Наблюдая это, Клейс регулярно в течение трех последних лет моей учебы в аспирантуре вел ненавязчивые разговоры о том, что я могла бы работать у него на кафедре. Это меня привлекало, тем более что нашу двухкомнатную кооперативную квартиру в Днепропетровске можно было с успехом обменять на почти такую же в Таллине. Там проживало много людей, вышедших на пенсию и стремящихся провести остаток лет на солнечной Украине, как они любили говорить.

Тем временем у нас в институте шли постоянные реорганизации, расформировывались лаборатории, не сумевшие закрепиться на определенной тематике, и создавались новые — с перспективными направлениями или под успешных сотрудников. И каждый раз у меня менялся заведующий лабораторией. После Лободы В. М. пришел Коваленко Игорь Иванович — бывший директор Днепропетровского завода металлоконструкций им. Бабушкина, у которого, кстати, главным бухгалтером работал отец моего мужа. Мир тесен — я в этом убеждалась на протяжении всей жизни.

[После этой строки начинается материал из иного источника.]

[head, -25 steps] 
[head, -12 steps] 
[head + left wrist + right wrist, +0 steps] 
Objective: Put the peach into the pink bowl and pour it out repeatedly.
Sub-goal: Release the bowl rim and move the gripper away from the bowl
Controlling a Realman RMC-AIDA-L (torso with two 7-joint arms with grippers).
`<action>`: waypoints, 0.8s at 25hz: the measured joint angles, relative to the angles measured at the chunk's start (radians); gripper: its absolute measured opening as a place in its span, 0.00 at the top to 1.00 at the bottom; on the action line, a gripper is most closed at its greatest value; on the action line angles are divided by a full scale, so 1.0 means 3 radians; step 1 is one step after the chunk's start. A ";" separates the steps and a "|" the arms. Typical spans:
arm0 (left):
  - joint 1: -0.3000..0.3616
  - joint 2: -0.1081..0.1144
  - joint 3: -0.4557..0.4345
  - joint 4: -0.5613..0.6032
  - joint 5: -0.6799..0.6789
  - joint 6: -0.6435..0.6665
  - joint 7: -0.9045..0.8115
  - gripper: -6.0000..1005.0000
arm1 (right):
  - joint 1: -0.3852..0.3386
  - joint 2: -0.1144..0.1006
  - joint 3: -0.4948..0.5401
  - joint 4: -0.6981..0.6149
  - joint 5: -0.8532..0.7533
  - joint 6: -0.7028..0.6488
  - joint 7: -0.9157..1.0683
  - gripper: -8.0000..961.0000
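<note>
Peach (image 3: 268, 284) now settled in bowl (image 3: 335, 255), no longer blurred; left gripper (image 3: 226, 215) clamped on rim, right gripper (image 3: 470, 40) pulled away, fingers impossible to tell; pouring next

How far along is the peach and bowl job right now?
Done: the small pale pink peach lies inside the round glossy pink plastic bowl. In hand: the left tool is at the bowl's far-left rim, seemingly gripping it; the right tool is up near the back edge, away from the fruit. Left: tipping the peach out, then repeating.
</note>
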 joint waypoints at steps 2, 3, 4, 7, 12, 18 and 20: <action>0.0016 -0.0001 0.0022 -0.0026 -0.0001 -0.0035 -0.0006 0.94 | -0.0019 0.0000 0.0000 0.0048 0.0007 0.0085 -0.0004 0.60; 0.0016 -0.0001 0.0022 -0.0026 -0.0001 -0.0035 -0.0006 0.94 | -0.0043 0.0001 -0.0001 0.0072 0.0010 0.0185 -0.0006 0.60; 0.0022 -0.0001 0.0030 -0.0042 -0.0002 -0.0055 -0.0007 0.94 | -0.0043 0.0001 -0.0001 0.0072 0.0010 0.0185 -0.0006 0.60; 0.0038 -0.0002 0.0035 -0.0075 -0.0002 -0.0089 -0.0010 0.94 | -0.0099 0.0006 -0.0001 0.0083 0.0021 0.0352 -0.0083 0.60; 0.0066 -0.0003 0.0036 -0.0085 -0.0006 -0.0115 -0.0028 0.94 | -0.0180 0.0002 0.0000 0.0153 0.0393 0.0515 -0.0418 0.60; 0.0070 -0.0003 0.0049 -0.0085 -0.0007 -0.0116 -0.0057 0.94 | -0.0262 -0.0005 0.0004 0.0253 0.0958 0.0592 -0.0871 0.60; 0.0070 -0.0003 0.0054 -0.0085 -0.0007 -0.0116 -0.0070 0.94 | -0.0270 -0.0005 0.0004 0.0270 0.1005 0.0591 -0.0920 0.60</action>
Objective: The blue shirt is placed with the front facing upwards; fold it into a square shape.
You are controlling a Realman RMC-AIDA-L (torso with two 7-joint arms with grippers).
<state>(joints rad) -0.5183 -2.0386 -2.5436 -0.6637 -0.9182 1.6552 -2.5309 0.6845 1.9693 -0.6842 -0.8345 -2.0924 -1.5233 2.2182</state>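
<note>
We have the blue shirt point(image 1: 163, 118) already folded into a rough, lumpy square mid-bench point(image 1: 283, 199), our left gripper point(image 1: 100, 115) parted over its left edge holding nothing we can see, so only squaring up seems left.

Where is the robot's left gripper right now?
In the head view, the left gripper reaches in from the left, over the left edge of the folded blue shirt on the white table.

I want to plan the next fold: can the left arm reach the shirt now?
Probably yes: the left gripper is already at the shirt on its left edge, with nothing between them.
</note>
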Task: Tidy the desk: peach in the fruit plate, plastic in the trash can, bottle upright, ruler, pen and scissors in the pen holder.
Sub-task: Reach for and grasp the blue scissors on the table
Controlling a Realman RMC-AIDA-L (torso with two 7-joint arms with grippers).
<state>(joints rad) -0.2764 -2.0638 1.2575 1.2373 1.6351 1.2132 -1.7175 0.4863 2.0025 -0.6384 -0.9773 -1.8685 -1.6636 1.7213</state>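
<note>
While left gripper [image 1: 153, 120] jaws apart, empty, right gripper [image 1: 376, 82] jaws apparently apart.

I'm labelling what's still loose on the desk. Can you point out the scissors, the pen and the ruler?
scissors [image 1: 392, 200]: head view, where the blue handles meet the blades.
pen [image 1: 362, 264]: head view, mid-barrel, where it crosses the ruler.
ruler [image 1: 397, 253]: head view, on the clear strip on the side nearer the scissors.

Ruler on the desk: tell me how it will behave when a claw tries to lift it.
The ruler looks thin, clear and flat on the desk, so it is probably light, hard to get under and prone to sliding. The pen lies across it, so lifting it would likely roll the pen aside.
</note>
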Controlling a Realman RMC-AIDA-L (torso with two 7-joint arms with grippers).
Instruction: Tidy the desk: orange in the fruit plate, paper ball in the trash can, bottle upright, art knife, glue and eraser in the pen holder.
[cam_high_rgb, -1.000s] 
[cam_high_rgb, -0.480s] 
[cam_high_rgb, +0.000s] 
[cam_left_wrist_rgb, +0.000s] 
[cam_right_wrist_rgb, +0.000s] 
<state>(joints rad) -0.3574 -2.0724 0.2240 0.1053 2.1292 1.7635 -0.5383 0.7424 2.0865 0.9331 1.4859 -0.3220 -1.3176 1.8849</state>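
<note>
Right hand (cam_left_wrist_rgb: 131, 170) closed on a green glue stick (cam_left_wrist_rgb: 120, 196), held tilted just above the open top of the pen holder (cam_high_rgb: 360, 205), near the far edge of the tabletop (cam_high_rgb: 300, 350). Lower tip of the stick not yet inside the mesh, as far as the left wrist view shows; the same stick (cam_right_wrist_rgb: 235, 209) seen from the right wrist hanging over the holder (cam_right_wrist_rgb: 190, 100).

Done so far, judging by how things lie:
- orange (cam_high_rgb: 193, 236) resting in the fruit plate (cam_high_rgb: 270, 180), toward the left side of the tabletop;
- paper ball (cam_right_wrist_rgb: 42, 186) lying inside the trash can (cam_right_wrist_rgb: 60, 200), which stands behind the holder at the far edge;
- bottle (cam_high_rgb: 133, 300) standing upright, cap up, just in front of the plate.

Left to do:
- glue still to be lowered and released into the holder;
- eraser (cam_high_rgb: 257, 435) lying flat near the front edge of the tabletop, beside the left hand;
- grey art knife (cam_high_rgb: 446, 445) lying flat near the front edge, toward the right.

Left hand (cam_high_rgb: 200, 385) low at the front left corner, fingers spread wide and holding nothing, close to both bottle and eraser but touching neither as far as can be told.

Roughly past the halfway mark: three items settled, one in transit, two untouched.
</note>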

Игорь Иванович оказался приятным собеседником, бодрым, общительным. Он быстро вошел в доверие к директору института и вскоре попал в состав парткома, где стал заместителем секретаря по организационной работе. Правда, внимательный глаз видел в нем явные признаки ограниченного и неповоротливого ума — растерянную улыбчивость, неестественную приветливость и излишнюю доверчивость, без способности анализировать то, чему доверял. Но это замечалось не всеми, а только хорошими психологами да теми, кто непосредственно с ним работал. На работе это сказывалось не лучшим образом, ибо в любом споре правым оставался тот, кто последним вдувал ему в уши свое мнение. И естественно, он за все брался с энтузиазмом, не понимая ни рисков, ни трудностей, ни уровня своей готовности с ними бороться. Его легко можно было сбить с толку, увлечь в любую авантюру. Собственно, от одной из них он и пострадал, потеряв кресло директора завода и по протекции жены, известного в городе врача, оказавшись у нас. Но об этой истории я не знаю, в чем она состояла, сказать не могу.